I am passionate about antigen presenting cells (dendritic cells and macrophages) of the human intestinal mucosa, both in homeostasis conditions and in processes where these cells have lost their regulatory function and, on the contrary, mount an exacerbated immune response against certain dietary antigens (celiac disease) or commensal flora (inflammatory bowel disease). To this end, I have developed a wide network of work with the digestive and digestive surgery services of the University Hospital Río Hortega and the University Clinical Hospital of Valladolid, to obtain primary samples (blood and tissue) from patients with both pathologies. Thanks to the award of the last INFRARED call of the Junta de Castilla y León, we have incorporated a spectral cytometer with 5 lasers and 67 detectors that allows us to characterize the phenotype and function of these cells in depth. Specifically, we would like to identify the mechanisms by which monocytes and blood dendritic cells infiltrate the intestinal mucosa in homeostasis and inflammation, as well as identify the signals that cause them to differentiate into tolerogenic cells in the absence of inflammation but which, however, seem to be lost in patients with inflammatory bowel disease or celiac disease. Unraveling these mechanisms would allow us to delve deeper into the etiopathogenic bases of intestinal inflammation, helping to identify new therapeutic targets or even new biomarkers that allow a more efficient and rational management of these patients. Finally, and due to the crisis arising from the COVID-19 pandemic, our group has opened a new line of research where, based on our knowledge of human immunology, we intend to identify new biomarkers of prognosis in the infection, but also to characterize the immune response that develops following immunization (natural or artificial) against SARS-CoV-2.

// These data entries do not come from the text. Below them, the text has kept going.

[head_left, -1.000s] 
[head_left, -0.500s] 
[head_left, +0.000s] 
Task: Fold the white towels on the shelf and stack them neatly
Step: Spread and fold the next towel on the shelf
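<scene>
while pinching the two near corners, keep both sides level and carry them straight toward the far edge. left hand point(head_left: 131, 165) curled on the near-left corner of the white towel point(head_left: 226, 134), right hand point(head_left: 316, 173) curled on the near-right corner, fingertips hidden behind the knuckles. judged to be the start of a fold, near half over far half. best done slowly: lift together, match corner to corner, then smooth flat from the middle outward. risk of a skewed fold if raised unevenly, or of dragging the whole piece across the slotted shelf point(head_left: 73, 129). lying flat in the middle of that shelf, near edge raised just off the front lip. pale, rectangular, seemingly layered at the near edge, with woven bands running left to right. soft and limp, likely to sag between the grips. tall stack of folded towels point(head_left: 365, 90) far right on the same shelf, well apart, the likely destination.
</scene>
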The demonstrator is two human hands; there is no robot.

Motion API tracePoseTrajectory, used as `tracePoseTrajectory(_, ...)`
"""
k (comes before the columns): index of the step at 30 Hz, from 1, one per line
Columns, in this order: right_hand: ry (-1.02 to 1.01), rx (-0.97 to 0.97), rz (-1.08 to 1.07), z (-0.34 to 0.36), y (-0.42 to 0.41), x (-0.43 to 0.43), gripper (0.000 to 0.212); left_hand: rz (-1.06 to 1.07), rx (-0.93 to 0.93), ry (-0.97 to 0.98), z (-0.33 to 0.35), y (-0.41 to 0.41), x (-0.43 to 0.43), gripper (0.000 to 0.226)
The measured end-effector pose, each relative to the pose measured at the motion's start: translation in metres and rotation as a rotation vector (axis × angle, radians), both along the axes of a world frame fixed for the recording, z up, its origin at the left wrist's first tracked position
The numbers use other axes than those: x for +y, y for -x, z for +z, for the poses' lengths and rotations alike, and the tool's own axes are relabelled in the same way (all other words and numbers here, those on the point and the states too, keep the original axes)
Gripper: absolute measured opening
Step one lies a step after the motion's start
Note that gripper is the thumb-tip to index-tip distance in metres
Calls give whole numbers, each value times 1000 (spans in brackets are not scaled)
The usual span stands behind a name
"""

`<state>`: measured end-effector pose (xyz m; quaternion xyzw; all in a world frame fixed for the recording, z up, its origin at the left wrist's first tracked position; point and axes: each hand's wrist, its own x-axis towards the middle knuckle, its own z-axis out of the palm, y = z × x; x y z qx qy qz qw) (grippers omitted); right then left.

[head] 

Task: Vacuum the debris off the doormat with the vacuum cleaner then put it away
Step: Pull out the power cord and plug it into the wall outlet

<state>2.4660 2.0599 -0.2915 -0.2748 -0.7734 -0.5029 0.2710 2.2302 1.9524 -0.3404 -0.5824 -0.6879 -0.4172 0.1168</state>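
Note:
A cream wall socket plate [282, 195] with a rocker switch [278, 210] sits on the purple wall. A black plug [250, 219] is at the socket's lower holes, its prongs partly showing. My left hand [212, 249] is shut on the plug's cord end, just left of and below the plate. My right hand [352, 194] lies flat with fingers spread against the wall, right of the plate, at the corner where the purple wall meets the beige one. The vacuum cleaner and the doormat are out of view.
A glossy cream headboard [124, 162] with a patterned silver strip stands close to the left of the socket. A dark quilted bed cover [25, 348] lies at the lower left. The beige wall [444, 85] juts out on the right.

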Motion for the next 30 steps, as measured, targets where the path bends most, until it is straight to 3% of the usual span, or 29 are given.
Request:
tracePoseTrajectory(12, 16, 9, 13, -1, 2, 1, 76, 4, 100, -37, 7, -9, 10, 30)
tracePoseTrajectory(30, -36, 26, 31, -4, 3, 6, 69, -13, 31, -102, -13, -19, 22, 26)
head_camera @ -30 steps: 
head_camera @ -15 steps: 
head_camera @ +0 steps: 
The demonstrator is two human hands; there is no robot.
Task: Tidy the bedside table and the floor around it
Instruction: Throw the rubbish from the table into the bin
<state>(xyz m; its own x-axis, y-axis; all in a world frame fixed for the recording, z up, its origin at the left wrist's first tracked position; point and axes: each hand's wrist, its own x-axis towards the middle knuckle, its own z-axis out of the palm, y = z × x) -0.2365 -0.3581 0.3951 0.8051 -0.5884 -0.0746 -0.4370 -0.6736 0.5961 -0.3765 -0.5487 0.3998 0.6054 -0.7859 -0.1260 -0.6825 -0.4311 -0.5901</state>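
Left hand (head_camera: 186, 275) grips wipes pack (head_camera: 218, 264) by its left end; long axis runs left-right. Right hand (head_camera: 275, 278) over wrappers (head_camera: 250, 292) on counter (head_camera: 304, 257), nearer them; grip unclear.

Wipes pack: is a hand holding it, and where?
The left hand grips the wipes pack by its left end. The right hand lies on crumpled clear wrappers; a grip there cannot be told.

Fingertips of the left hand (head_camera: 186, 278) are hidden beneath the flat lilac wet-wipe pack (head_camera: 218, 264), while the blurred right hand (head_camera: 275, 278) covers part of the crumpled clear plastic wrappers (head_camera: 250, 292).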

My vision is that the symbiosis between translational researchers (as is my case) and clinicians is essential to deepen the knowledge of human pathologies. That is why in my group we do not use murine models or cell lines, focusing only on the study of primary samples of patients and control population. If we want research to have an impact on clinical practice, then we must dialogue with our clinical colleagues to understand their needs and try to respond to them from the laboratory.